Jacques de Tourzel n’hésita pas : voulant à toute force « faire quitter de tant fâcheuses, laides et abominables pratiques et punir aigrement du monde si grand délinquant », il « voulut et ordonna » que dans les trois cas ci-dessous énumérés, telles punitions soient appliquées.

« À tout homme ou femme qui aura vendu lait mouillé, soit mis un entonnoir dedans sa gorge, et ledit lait mouillé entonné jusques à tant qu’un médecin ou barbier dise qu’il n’en peut, sans danger de mort, avaler davantage.

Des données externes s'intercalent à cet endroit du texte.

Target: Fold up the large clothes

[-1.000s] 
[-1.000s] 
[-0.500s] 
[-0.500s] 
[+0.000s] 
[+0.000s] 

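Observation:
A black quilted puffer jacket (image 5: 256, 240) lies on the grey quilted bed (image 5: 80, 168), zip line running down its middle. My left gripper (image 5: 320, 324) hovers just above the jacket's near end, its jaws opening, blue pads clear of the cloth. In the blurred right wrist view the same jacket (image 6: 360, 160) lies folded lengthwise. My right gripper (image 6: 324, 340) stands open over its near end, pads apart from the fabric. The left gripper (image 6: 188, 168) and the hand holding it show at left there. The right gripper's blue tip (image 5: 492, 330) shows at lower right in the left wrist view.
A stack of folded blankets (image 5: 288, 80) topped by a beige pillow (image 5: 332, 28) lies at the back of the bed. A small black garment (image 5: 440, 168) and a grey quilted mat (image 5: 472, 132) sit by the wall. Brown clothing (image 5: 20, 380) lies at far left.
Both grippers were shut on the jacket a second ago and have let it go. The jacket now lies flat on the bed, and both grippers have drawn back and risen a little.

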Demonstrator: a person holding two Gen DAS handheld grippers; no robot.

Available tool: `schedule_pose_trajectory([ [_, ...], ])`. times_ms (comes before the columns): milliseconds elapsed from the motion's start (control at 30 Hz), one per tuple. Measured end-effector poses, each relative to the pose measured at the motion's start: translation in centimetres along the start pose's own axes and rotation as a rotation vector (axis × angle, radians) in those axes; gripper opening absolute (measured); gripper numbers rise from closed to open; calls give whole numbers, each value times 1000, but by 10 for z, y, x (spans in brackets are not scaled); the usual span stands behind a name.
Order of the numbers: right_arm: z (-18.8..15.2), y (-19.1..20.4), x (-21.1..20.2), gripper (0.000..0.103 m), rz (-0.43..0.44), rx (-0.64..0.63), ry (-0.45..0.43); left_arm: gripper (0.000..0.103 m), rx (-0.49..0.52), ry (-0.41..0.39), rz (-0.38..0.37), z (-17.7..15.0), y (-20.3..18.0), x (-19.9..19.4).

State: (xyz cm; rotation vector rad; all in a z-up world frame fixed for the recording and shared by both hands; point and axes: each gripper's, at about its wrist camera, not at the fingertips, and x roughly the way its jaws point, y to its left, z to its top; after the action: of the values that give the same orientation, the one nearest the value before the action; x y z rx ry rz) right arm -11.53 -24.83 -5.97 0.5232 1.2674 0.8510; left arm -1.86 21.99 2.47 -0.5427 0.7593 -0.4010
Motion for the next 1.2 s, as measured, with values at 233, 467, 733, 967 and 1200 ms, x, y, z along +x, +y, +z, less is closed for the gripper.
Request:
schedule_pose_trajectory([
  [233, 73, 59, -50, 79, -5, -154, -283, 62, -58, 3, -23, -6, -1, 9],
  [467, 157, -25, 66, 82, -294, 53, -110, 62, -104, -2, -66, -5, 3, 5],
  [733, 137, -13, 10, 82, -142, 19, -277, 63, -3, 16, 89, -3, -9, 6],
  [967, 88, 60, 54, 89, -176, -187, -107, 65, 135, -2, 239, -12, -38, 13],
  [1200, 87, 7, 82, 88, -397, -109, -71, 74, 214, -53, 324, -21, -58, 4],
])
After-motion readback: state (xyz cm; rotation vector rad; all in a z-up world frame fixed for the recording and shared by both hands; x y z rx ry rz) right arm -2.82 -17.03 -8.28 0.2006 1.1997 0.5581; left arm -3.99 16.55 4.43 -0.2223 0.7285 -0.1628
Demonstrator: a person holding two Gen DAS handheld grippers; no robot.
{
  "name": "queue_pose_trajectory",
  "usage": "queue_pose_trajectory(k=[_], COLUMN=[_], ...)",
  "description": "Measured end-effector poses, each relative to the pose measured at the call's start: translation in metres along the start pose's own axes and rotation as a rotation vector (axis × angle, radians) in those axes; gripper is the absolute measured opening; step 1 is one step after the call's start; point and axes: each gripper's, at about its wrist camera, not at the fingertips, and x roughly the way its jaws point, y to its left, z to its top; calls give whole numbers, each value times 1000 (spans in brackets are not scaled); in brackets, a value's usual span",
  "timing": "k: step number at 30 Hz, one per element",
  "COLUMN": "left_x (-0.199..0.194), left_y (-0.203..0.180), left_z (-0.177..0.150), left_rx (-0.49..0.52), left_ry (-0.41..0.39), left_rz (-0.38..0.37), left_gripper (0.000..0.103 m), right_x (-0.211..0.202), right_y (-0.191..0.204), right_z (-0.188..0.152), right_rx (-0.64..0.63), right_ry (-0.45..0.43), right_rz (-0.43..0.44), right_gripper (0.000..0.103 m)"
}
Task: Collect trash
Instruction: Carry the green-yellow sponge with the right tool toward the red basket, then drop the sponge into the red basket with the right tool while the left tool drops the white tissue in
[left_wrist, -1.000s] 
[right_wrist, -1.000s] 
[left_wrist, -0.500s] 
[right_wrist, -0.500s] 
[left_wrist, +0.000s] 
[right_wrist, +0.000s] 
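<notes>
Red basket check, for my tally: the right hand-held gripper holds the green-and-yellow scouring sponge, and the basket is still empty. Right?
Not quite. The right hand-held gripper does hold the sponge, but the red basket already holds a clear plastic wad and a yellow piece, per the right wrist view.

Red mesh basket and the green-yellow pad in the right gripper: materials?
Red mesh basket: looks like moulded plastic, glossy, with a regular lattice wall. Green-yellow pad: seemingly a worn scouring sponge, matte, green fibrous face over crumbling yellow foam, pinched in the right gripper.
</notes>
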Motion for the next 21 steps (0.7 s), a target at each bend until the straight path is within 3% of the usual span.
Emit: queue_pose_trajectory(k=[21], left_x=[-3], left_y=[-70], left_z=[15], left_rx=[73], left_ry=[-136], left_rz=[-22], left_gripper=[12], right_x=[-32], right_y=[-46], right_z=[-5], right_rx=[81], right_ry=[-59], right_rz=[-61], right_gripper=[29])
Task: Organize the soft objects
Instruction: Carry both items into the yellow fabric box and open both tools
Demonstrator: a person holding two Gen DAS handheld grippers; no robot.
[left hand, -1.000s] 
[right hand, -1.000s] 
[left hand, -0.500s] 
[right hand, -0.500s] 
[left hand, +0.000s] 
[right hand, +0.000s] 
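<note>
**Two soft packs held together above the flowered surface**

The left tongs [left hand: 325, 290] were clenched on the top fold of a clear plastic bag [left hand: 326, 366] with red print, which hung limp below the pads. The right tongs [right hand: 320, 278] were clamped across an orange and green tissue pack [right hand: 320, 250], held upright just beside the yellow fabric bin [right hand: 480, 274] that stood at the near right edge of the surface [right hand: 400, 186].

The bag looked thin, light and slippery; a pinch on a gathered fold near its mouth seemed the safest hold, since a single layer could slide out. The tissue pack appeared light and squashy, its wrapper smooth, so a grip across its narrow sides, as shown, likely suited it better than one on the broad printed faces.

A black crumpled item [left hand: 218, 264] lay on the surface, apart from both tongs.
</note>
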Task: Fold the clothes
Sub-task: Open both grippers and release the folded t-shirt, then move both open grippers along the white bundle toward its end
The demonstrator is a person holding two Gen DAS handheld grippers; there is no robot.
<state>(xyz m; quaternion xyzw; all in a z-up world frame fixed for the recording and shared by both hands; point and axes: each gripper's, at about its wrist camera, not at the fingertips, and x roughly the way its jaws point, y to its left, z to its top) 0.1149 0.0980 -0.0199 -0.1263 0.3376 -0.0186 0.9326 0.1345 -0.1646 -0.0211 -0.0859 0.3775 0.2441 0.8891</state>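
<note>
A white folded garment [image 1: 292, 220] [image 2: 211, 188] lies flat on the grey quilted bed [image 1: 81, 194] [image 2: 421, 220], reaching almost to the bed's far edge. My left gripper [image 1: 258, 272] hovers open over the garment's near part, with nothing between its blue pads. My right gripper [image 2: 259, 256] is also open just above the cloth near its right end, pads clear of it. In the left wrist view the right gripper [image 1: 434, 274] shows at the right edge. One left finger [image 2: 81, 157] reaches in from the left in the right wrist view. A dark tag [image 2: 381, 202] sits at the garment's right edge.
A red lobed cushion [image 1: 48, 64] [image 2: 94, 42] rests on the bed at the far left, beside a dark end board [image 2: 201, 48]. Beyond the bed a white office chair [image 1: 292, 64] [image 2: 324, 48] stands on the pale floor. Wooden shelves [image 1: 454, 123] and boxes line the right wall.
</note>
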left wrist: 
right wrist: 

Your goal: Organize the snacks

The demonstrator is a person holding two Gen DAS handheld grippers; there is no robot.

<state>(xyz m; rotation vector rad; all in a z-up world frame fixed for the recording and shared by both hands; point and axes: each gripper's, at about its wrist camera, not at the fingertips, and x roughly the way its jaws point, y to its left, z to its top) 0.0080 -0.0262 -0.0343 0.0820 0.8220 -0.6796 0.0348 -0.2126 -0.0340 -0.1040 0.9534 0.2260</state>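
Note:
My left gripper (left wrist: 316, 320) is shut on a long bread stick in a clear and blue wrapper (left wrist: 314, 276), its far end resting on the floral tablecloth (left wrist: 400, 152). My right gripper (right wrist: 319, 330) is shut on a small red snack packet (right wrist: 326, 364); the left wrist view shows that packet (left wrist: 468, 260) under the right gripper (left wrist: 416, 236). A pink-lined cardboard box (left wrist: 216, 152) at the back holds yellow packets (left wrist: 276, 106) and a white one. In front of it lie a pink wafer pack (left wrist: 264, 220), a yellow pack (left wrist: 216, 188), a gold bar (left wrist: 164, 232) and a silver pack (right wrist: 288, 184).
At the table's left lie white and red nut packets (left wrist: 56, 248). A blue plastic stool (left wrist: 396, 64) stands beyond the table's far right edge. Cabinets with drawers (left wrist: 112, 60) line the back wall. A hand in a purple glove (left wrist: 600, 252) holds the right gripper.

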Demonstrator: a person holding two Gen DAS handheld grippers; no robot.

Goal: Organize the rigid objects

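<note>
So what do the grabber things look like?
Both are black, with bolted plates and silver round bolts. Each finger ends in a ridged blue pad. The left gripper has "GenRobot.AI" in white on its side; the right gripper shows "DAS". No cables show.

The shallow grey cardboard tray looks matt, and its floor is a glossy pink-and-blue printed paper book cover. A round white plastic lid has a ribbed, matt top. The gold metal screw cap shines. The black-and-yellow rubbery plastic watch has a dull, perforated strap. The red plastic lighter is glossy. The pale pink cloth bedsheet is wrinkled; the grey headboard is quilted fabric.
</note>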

« Tout homme ou femme qui aura vendu beurre contenant navet, pierre ou autre telle chose, sera saisi et bien curieusement attaché à notre pilori du Pontel. Puis, sera ledit beurre rudement posé sur sa tête, et laissé là tant que le soleil ne l’aura entièrement fait fondre. Pourront les chiens le venir lécher, et le menu peuple l’outrager par telles épithètes diffamatoires qu’il lui plaira, sans offense de Dieu, du roi ou d’autres ? Et si le temps ne s’y prête pas et n’est le soleil assez chaud, sera ledit délinquant en telle manière exposé, dans la grand’salle de la geôle, devant un grand feu, où tout un chacun le pourra venir voir.

« Tout homme ou femme qui aura vendu œufs pourris ou gâtés, sera pris au corps et exposé sur notre pilori du PonteL Seront lesdits œufs abandonnés aux petits enfants qui, par manière de passe-temps joyeux, s’ébattront à les lui lancer sur le visage ou dessus ses habillements, pour faire rire le monde. Mais ne leur sera permis jeter autres ordures. »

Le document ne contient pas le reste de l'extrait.